ASSIGNED TASK >> In full and without alteration, write out the data below.

DATASET EXCERPT >>

_ _ _ _

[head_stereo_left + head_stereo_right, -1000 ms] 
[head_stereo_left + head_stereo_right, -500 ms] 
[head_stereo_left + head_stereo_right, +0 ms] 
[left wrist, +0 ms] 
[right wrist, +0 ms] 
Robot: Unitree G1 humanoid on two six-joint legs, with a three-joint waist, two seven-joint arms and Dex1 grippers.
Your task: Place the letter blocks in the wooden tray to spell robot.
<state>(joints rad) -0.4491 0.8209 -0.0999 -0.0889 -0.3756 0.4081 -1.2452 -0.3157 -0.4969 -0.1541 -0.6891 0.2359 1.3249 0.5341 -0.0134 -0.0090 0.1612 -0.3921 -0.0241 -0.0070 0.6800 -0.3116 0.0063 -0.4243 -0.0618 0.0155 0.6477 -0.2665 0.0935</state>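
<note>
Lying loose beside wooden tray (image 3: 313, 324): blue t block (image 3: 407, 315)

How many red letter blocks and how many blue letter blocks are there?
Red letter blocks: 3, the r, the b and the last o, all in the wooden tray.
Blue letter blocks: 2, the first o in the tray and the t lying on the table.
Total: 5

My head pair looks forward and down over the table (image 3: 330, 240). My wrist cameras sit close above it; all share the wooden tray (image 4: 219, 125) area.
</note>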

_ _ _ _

EXPECTED OUTPUT >>
[head_stereo_left + head_stereo_right, -1000 ms] 
[head_stereo_left + head_stereo_right, -500 ms] 
[head_stereo_left + head_stereo_right, +0 ms] 
[left wrist, +0 ms] 
[right wrist, +0 ms] 
Robot: Unitree G1 humanoid on two six-joint legs, with a three-joint waist, two seven-joint arms and Dex1 grippers.
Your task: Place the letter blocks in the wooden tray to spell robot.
<state>(joints rad) -0.4491 0.8209 -0.0999 -0.0889 -0.3756 0.4081 -1.2452 -0.3157 -0.4969 -0.1541 -0.6891 0.2359 1.3249 0.5341 -0.0134 -0.0090 0.1612 -0.3921 -0.0241 -0.0070 0.6800 -0.3116 0.0063 -0.4243 -0.0618 0.0155 0.6477 -0.2665 0.0935</state>
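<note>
Lying loose beside wooden tray (image 3: 313, 324): blue t block (image 3: 407, 315)

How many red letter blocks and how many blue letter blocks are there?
Red letter blocks: 3, the r, the b and the last o, all in the wooden tray.
Blue letter blocks: 2, the first o in the tray and the t lying on the table.
Total: 5

My head pair looks forward and down over the table (image 3: 330, 240). My wrist cameras sit close above it; all share the wooden tray (image 4: 219, 125) area.
</note>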

The output as shown is complete.